According to a report produced by researchers at Stanford University in 2000, only 10 percent of the population is highly hypnotizable although a greater percentage has the ability to undergo hypnosis. Despite this statistic, Ward assumes that every patient is a good subject for hypnosis.
“I don’t believe that 10 percent thing. Those things are researched at universities by people who do not practice,” Ward said.
Ward contends that hypnosis is far more effective than more traditional methods of therapy.
“The quickest way to help somebody is using trance work. When you are dealing with something as powerful as anxiety, [cognitive behavioral therapy] is much less effective,” Ward said. “In terms of stabilizing a personality with anxiety, CBT [cognitive behavioral therapy] is very good.
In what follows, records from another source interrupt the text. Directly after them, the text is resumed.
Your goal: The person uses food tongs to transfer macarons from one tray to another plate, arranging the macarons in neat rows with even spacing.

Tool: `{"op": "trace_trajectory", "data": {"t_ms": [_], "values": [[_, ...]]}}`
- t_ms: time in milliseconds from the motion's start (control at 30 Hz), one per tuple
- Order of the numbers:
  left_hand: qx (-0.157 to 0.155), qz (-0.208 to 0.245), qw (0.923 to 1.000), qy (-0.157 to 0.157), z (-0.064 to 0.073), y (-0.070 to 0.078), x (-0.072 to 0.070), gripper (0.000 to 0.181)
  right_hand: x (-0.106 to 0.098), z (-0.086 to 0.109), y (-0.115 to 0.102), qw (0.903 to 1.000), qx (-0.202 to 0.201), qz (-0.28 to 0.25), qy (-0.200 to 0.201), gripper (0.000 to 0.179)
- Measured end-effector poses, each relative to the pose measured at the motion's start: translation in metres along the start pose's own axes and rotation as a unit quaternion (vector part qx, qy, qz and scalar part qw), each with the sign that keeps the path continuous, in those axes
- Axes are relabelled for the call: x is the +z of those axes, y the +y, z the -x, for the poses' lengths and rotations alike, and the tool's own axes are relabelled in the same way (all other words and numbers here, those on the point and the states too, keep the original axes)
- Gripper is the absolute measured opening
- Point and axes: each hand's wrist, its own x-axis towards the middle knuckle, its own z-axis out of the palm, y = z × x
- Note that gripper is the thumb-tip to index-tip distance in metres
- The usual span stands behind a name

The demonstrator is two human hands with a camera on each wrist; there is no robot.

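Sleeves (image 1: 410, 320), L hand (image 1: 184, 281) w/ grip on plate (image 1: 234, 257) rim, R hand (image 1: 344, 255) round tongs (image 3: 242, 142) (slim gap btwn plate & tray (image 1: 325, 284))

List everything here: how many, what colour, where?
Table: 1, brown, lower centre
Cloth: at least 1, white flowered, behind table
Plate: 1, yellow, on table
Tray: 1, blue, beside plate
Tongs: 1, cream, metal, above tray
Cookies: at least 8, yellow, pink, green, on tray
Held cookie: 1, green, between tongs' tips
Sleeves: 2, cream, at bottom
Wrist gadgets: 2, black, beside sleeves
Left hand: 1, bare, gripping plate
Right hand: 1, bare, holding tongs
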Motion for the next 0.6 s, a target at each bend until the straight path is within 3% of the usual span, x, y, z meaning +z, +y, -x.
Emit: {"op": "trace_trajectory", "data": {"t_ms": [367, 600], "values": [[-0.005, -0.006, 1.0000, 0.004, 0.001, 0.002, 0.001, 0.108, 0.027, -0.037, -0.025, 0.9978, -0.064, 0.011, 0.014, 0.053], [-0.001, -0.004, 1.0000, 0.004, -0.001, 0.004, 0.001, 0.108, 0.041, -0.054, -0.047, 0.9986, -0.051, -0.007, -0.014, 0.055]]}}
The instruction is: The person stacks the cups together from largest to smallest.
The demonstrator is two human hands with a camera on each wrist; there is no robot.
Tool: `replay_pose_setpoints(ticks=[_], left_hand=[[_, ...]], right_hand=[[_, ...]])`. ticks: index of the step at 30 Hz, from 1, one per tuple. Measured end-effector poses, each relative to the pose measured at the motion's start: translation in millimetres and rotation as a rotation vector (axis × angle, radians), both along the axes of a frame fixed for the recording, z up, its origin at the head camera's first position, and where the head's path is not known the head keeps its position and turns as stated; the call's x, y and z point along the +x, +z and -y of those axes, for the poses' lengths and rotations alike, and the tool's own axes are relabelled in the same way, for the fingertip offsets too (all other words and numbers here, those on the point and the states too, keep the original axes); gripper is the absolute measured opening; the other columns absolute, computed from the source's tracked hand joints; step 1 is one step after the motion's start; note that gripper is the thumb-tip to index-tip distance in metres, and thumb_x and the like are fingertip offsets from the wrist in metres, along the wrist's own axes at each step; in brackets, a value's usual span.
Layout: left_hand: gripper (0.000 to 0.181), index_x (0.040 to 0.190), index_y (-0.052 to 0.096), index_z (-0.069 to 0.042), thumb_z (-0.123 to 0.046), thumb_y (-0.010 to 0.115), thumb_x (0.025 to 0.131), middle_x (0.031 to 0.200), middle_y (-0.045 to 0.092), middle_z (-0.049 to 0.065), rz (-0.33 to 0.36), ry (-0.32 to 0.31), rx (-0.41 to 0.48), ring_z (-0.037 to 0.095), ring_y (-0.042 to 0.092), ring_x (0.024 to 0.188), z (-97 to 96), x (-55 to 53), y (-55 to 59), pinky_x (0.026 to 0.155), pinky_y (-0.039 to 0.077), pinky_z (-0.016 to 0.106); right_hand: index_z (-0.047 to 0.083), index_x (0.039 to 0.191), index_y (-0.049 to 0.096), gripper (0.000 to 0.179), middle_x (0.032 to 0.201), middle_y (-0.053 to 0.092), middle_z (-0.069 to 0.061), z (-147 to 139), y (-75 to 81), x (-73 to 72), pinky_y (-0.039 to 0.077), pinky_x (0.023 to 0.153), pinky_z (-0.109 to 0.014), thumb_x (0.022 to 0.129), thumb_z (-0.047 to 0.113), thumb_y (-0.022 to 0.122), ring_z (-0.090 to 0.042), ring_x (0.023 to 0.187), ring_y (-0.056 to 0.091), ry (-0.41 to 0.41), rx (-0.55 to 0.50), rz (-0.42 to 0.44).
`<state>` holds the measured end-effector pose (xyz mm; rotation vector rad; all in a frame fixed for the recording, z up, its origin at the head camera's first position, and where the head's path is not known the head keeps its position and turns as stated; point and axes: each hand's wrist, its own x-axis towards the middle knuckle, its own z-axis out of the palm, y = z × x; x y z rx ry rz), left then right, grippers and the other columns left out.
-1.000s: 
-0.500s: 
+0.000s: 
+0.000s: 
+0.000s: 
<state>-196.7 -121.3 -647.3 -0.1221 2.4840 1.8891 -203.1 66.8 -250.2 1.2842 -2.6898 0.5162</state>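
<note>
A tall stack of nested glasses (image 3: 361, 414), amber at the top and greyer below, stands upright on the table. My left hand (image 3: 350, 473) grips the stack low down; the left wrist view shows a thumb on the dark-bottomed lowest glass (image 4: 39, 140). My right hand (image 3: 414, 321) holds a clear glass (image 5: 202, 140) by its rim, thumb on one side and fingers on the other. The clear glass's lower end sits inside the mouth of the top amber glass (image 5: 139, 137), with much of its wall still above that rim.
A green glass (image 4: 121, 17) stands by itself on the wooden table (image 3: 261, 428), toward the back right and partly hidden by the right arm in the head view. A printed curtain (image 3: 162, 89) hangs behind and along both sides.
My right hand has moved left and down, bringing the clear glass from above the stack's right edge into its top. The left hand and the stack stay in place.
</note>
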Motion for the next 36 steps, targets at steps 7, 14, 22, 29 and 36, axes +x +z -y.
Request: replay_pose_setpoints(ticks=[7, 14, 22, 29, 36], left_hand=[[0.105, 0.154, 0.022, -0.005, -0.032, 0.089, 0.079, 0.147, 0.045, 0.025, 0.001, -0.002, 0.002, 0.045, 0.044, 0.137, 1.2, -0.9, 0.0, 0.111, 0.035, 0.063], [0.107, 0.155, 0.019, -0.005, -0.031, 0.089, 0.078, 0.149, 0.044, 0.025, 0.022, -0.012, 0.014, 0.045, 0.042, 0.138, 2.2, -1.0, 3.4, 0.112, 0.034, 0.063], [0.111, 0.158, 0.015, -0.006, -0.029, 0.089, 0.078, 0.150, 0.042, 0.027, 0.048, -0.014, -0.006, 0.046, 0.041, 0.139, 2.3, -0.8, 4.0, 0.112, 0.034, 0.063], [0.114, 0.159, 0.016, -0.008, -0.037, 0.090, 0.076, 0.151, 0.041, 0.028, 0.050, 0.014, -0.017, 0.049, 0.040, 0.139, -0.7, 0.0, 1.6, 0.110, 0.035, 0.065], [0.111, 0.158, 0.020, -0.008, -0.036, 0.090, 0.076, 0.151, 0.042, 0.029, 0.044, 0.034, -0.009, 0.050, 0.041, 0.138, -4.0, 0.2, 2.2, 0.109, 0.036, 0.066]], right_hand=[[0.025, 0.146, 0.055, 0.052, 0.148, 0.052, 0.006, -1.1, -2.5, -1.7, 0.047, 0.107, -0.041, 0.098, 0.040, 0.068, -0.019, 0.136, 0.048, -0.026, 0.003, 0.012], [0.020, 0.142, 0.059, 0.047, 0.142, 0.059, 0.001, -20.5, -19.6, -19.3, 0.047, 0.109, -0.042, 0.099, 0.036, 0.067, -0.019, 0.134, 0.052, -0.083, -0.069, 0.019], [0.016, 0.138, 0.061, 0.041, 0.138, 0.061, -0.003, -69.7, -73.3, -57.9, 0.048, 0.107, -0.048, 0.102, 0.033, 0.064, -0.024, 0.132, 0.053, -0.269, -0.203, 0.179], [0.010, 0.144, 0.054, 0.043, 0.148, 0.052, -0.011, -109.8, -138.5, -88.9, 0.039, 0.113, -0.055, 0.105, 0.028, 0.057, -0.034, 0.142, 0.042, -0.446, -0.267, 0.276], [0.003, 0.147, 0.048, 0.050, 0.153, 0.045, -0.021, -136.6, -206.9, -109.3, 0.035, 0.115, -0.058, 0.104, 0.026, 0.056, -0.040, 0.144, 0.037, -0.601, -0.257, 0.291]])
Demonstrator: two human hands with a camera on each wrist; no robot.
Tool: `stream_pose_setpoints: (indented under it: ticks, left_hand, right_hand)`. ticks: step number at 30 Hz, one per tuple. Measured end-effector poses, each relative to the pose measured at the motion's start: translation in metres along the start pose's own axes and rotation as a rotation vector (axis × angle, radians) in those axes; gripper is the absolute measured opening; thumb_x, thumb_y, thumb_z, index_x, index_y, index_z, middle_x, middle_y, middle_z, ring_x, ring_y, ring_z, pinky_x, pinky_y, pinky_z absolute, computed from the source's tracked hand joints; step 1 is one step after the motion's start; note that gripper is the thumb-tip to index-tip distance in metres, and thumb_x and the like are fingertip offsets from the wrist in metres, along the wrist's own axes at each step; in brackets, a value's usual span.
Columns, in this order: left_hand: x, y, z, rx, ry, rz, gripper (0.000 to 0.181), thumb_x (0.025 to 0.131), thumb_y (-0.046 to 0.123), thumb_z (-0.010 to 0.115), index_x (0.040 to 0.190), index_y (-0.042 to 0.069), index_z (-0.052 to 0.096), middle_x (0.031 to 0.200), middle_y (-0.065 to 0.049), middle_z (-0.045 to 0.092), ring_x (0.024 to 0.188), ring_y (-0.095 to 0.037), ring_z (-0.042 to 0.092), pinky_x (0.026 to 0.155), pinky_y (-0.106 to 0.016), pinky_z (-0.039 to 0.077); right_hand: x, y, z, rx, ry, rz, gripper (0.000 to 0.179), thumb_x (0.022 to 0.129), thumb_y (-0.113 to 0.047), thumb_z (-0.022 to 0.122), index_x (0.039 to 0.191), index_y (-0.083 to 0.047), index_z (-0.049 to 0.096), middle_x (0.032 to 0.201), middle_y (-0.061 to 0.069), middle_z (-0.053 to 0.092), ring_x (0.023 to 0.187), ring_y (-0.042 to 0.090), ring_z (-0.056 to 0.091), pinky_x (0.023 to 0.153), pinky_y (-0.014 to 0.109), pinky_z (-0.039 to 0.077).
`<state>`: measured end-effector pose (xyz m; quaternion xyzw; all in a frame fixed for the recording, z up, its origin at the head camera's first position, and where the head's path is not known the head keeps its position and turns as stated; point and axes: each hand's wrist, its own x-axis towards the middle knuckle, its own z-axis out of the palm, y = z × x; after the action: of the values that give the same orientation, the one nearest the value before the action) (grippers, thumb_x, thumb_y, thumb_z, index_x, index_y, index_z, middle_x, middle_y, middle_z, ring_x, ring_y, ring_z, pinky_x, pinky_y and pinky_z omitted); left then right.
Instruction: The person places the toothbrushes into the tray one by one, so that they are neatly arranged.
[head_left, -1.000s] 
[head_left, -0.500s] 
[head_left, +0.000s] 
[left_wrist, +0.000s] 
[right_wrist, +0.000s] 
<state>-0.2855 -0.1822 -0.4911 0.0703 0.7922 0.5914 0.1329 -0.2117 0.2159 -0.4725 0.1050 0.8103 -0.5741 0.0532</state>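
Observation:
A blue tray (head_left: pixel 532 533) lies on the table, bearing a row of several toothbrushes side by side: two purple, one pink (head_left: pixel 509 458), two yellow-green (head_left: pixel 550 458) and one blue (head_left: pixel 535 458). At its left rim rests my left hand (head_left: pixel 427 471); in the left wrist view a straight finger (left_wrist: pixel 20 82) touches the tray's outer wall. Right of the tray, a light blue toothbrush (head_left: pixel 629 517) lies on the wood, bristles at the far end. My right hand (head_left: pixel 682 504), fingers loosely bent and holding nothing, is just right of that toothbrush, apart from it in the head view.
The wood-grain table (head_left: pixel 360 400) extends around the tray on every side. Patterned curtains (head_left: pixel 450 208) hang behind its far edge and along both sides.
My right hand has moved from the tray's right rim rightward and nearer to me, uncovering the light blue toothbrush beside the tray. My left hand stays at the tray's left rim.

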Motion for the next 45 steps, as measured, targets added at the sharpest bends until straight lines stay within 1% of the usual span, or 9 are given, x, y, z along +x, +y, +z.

In terms of providing something that gives them pretty quick help and getting back to being able to manage that level of anxiety, trance work is much more powerful.”
Hoenig has never referred a patient to a hypnotherapist because “while I certainly don’t want to discount [hypnosis] because it can be helpful, it is something that the jury is still kind of out. There are not a lot of peer-reviewed articles about short-term or long-term benefits of hypnosis.”
Ward disagrees with this assertion and said, “Hypnosis is accepted by all the professional organizations now. There are hundreds of books and thousands of scientific studies validating the use of hypnosis.”
Regardless, the word “hypnosis” still evokes images of performers instructing unwitting audience members to cluck or fall asleep at a snap of the hypnotist’s fingers. Every time a patient enters his office, Ward must explain that hypnotherapy greatly deviates from its depiction on television.
Vanesko experienced this same scepticism about hypnosis even though her brother had used it to help with both his sleeping problems and his test-anxiety.
“I didn’t really trust it. I mean, it worked for my brother, so maybe it is not just some weird dude with a crystal ball, but I was skeptical,” Vanesko said.
Even after the hypnosis, Vanesko refrained from sharing her experience because she believed her friends may judge her for utilizing an unorthodox treatment.
“It was embarrassing. It’s like weird,” Vanesko said.
Despite her uneasiness about discussing hypnosis, Vanesko did improve her ACT score by one point. However, Vanesko is not certain that the hypnosis alone earned her the point.
“I credit my sessions with Dr. Ward, but I don’t think it was hypnosis. I don’t think I was hypnotized,” Vanesko said.
Vanesko does still recommend meeting with Ward if you suffer from test-anxiety because his sessions train patients to believe in their own ability and remind them that they will survive even the most traumatizing test experience.
“Honestly, it costs the same as one tutoring session,” Vanesko said.
Hoenig simply recommends treatment for anxiety, regardless of what treatment one chooses.
“I do think that anxiety seems to be on the rise, and I think that it is important to know that there is help and treatment available. If hypnosis is helpful to you, that’s great. If that’s not working for you, [Dallas] has great mental health practitioners,” Hoenig said. “There is help available. There is no need to suffer in silence.”